Litigation has long been one of President Trump’s favorite weapons against media outlets whose coverage he objects to. But in at least one case, he is encountering an unforeseen obstacle: his previous arguments in court.
On Monday, the board that awards the Pulitzer Prizes — which Mr. Trump sued in Florida in 2022 for defamation — said that the case should be put on hold because, as Mr. Trump has argued in two other cases, a state court should not be permitted to exert control over a sitting president.
“Defendants agree,” wrote the law firm representing the board, Ballard Spahr. “To avoid such constitutional conflicts, the court should stay this case until plaintiff’s term in office has concluded.”
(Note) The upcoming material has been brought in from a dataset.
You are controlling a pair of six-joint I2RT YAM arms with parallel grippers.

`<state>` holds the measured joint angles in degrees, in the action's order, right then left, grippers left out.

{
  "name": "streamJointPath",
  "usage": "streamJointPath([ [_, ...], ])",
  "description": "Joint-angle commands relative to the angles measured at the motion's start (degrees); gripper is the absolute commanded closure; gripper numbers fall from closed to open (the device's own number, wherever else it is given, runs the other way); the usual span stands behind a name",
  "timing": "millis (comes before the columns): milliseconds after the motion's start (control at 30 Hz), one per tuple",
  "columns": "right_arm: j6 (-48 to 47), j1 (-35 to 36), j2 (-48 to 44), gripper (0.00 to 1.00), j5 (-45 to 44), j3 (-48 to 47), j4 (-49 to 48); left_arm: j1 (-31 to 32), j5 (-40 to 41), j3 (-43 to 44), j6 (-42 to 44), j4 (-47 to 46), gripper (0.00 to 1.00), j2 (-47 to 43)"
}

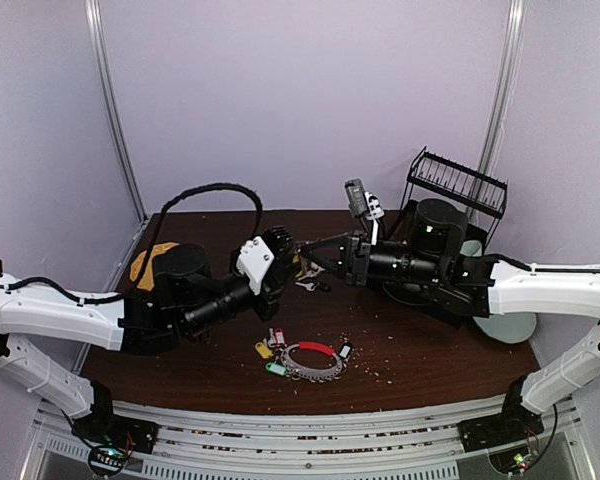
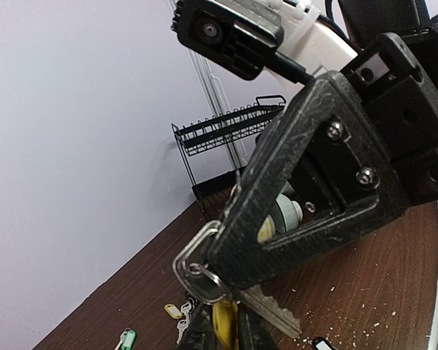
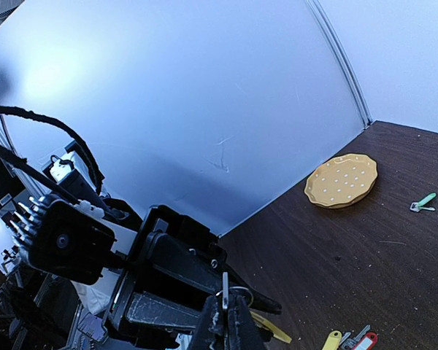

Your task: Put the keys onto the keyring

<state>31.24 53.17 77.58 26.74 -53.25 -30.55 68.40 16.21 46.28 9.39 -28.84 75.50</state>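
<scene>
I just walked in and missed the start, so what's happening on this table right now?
Both arms meet in mid-air over the table. The right gripper is shut on a small split ring carrying a silver key, and the left gripper pinches a yellow tag right beside it. The big keyring lies on the table below, with a few tagged keys beside it.
</scene>
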Motion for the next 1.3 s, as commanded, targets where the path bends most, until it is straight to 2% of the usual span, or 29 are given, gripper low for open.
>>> streamJointPath([
  [0,-0.55,0.28,0.01,1.00,-1.43,0.40,-0.90,0.18,-2.08,0.43,0.80,-4.96,0.88,-1.54],
  [100,-0.52,0.28,0.23,1.00,-0.78,0.18,-0.92,0.15,1.00,1.10,0.46,-4.87,0.79,-0.91],
  [167,-0.57,0.29,0.36,1.00,0.44,0.08,-1.23,0.18,1.99,1.35,0.62,-4.45,0.79,-0.78],
  [233,-0.64,0.29,0.14,1.00,1.77,0.24,-2.20,0.15,1.13,1.20,0.85,-4.15,0.84,-1.02],
  [333,-0.92,0.31,-0.15,1.00,3.48,0.31,-2.47,0.15,-0.19,0.98,0.66,-2.61,1.00,-1.40],
  [633,-3.84,-1.31,-0.91,1.00,6.49,-0.89,2.12,0.15,0.97,-2.45,0.82,-0.55,1.00,-5.19],
  [800,-11.93,-2.35,-0.02,1.00,9.89,-4.30,13.03,0.20,-4.02,-3.45,2.57,0.55,1.00,-7.79],
  [933,-13.75,-3.67,-0.69,0.86,9.99,-4.30,15.15,0.18,-7.84,-3.48,3.26,1.46,1.00,-8.29],
  [1000,-13.90,-4.47,-0.97,0.70,9.78,-4.21,15.61,0.15,-8.61,-3.20,3.23,1.76,1.00,-7.98],
  [1067,-15.09,-5.02,-1.53,0.63,8.98,-4.35,16.94,0.15,-8.22,-2.75,3.10,2.10,1.00,-7.59],
  [1167,-18.10,-5.43,-3.40,0.61,5.85,-4.36,19.73,0.15,-8.73,-2.35,3.17,2.67,1.00,-7.39],
  [1267,-20.85,-5.35,-5.22,0.68,7.15,-4.49,21.11,0.15,-9.76,-2.33,3.97,2.71,1.00,-7.52],
])
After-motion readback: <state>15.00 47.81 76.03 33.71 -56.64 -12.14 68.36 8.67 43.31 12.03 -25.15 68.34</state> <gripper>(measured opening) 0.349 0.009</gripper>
Mr. Trump’s lawsuit accuses the Pulitzer board of defaming him, in essence, by continuing to honor The New York Times and The Washington Post for their coverage of Russian interference in the 2016 presidential election. A state judge in Florida last year cleared the case to proceed toward trial.
The Pulitzer board’s filing on Monday leaned heavily on statements the president’s legal team had made in other cases. One involved a suit filed in 2017 by Summer Zervos, a former contestant on “The Apprentice” reality show, who accused the president of unwanted sexual advances. Mr. Trump’s team argued that her suit should be thrown out or delayed because dealing with it — including by producing records during discovery or being forced to appear in court — would “disrupt and impair” Mr. Trump’s ability to do his job. (The suit was settled in 2021, after he was out of office.)
Mr. Trump’s lawyers repeated that argument last week in a different case in Delaware, in which he and his social media company are defendants.
R. Quincy Bird, a lawyer for Mr. Trump in the Pulitzer case, did not respond to a request for comment.
The Pulitzer board’s filing on Monday was the second time since the November election that Mr. Trump’s opponents in defamation lawsuits have sought to turn his arguments in other cases against him.
The previous time came last month, and it involved a different set of legal issues than those at play in the Pulitzer suit.
Mr. Trump is being sued for defamation by the men known as the Central Park Five, who were wrongly convicted and later exonerated in the rape and assault of a jogger in 1989, but whom Mr. Trump described as killers during the presidential debate last September.
Mr. Trump sought to have that lawsuit dismissed, arguing that his comments in the debate were largely true.
Last month, Shanin Specter, the lead lawyer for the five men, argued that was a matter for a jury to decide.
To support this reasoning, Mr. Specter pointed to Mr. Trump’s line of argument in a defamation lawsuit he brought against ABC News and the anchor George Stephanopoulos. When ABC noted that Mr. Stephanopoulos had been largely correct in saying Mr. Trump had been found liable for rape — in fact, he had been found liable for sexual abuse — Mr. Trump’s lawyers successfully argued that should be left to a jury.
The case was moving toward trial when ABC agreed to pay $15 million to settle the lawsuit last month.